I tested this out with NodeCore, and while the resulting worlds it created are probably mostlly unplayable, it was fun to see some surreal results. There were worlds that were extremely radioactive, some that rapidly caught fire, some that were covered in dungeon stone, and some where pumwater was seeping out of every crevice. There were a lot of wet cement beaches, and trees made out of doors, and grassy fields transformed into a cornucopia of different ores and stones.
The method used to determine which nodes can substitute or be substituted uses a heuristic, so it works with every game ... but it's obvious it was only tested on a couple of games so far, as it misses a number of things; I'm pretty sure that liquids were not intended to be substituted for non-liquids, but not all liquids use the liquid drawtypes.

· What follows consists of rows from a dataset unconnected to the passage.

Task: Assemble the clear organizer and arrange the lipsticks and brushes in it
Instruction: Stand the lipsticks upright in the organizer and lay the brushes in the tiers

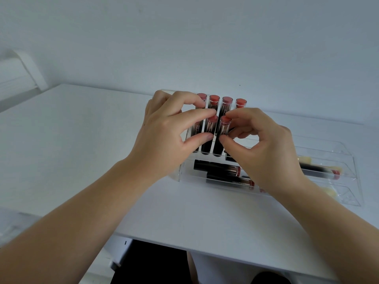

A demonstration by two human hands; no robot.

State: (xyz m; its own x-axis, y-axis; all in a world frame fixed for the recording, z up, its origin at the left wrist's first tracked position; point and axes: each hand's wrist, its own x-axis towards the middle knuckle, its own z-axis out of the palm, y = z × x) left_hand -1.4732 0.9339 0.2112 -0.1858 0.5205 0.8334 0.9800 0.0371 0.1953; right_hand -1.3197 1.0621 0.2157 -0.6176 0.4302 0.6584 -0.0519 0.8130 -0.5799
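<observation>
Standing on the white table (82,140) at about the centre of the view is the clear acrylic organizer (328,160), its stepped tiers running off toward three o'clock. Both hands work at its upper left section, where lipsticks stand upright in slots. The left hand (164,136) has its index finger and thumb curled round the front-row lipstick (211,128), index near the red cap and thumb lower on the dark barrel. Just beside it at three o'clock, the right hand (262,148) pinches the neighbouring front-row lipstick (224,130) the same way, index tip on the cap, thumb tip against the barrel, the other fingers loosely curled behind. The two held tubes stand side by side, close together; whether they touch cannot be told.

Behind them, toward twelve o'clock, a back row of four lipsticks (226,103) stands upright with pink and coral tops showing. Toward six o'clock from the hands, in the lower front trays, two dark lipsticks lie on their sides (217,168), and a third tube (320,171) lies farther toward three o'clock, partly hidden by the right wrist. Pale yellowish objects (330,192) rest in the trays at four o'clock, too blurred to identify.
</observation>
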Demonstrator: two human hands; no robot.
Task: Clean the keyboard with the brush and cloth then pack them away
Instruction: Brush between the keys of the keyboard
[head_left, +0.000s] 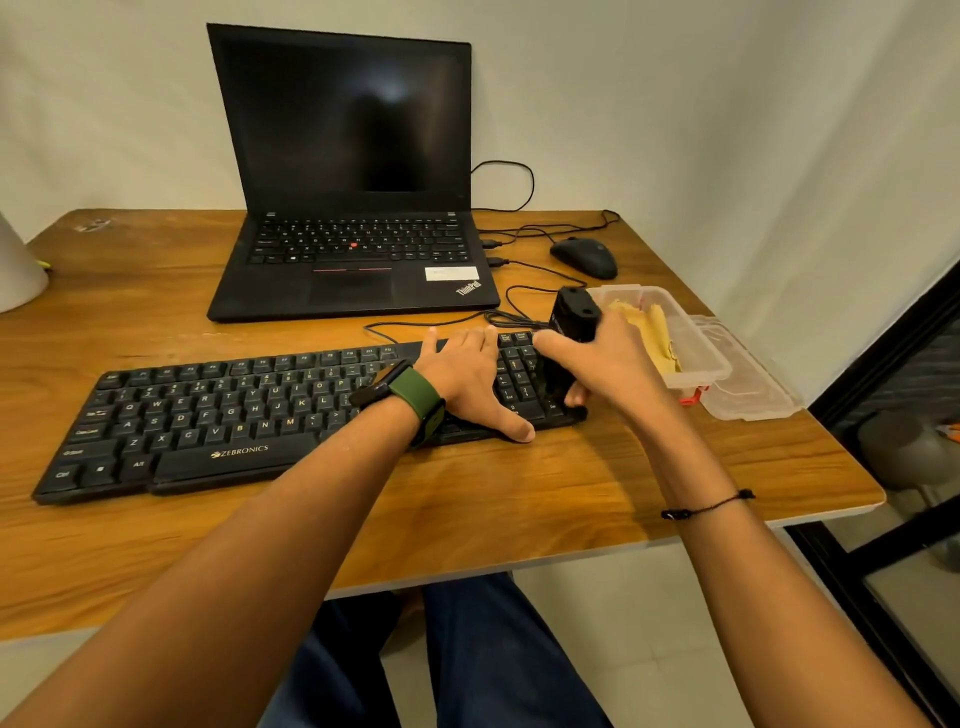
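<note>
A black keyboard (208, 415) lies across the wooden desk (467, 509). My left hand (467, 379) rests flat on its right part, fingers spread, with a green watch strap on the wrist. My right hand (608, 364) grips a black brush (571, 317) upright over the number pad, bristle end down on the keys. A yellow cloth (654, 332) lies inside a clear plastic box (696, 358) just right of the keyboard.
An open black laptop (353, 208) stands behind the keyboard, screen dark. A black mouse (584, 257) and several cables lie at the back right. The box's clear lid (748, 384) rests near the desk's right edge. A white object (18, 270) sits far left.
</note>
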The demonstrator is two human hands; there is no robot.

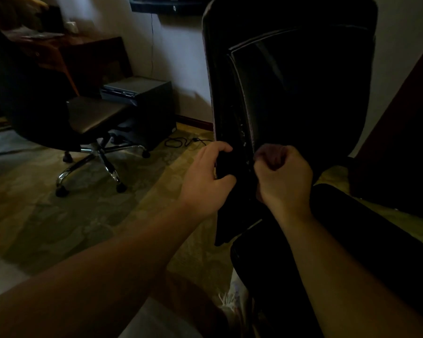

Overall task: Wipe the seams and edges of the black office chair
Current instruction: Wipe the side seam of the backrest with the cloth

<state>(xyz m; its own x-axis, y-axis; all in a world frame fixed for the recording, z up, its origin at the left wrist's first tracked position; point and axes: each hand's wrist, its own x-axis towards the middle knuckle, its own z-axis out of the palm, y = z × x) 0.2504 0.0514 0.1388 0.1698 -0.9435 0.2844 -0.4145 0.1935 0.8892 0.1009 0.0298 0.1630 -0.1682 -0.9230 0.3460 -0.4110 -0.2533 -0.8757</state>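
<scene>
The black office chair (291,81) is standing close in front, its back toward the camera. The left hand (206,176) is gripping the backrest's left edge, steadying it. The right hand (282,175) is curling tight at the stitched seam (242,113); whether it is holding a cloth I cannot tell. Next, probably working along that seam. Open carpet (132,203) is lying leftward; another chair (88,118) stands well apart.

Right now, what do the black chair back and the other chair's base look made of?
Tall black office chair back: looks like leather or faux leather, with a dull sheen and stitched seams along a raised panel; the dim light leaves open which. Five-spoke base of the second chair: polished chrome-like metal with bright reflections, on black castors, probably plastic.
</scene>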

The shuffle is also uniform-random, and ignores the relative rarity of some things (which is at least partly the point of the randomizer) but making extremely rare things become extremely common may cause some performance issues. Fine-tuning the heuristic with some more cross-game testing may help, and in extreme cases, maybe just white/black-listing certain problem cases that slip past the heuristic.
One feature that I'd love to see would be different randomization "zones" with different shuffles, maybe of configurable size...
There is a minor bug wherein tree leaves can be mostly substituted but occasionally some unsubstituted leaves are found at mapchunk boundaries. This is due to a limitation in how the engine works that would probably be difficult to fix without creating other issues.
N.B. make sure the mod is enabled before first creating the world, or else the first areas that generate will not be randomized. If you make a mistake on first startup, you can reset the world but keep the same seed by quitting, deleting map.sqlite, and restarting.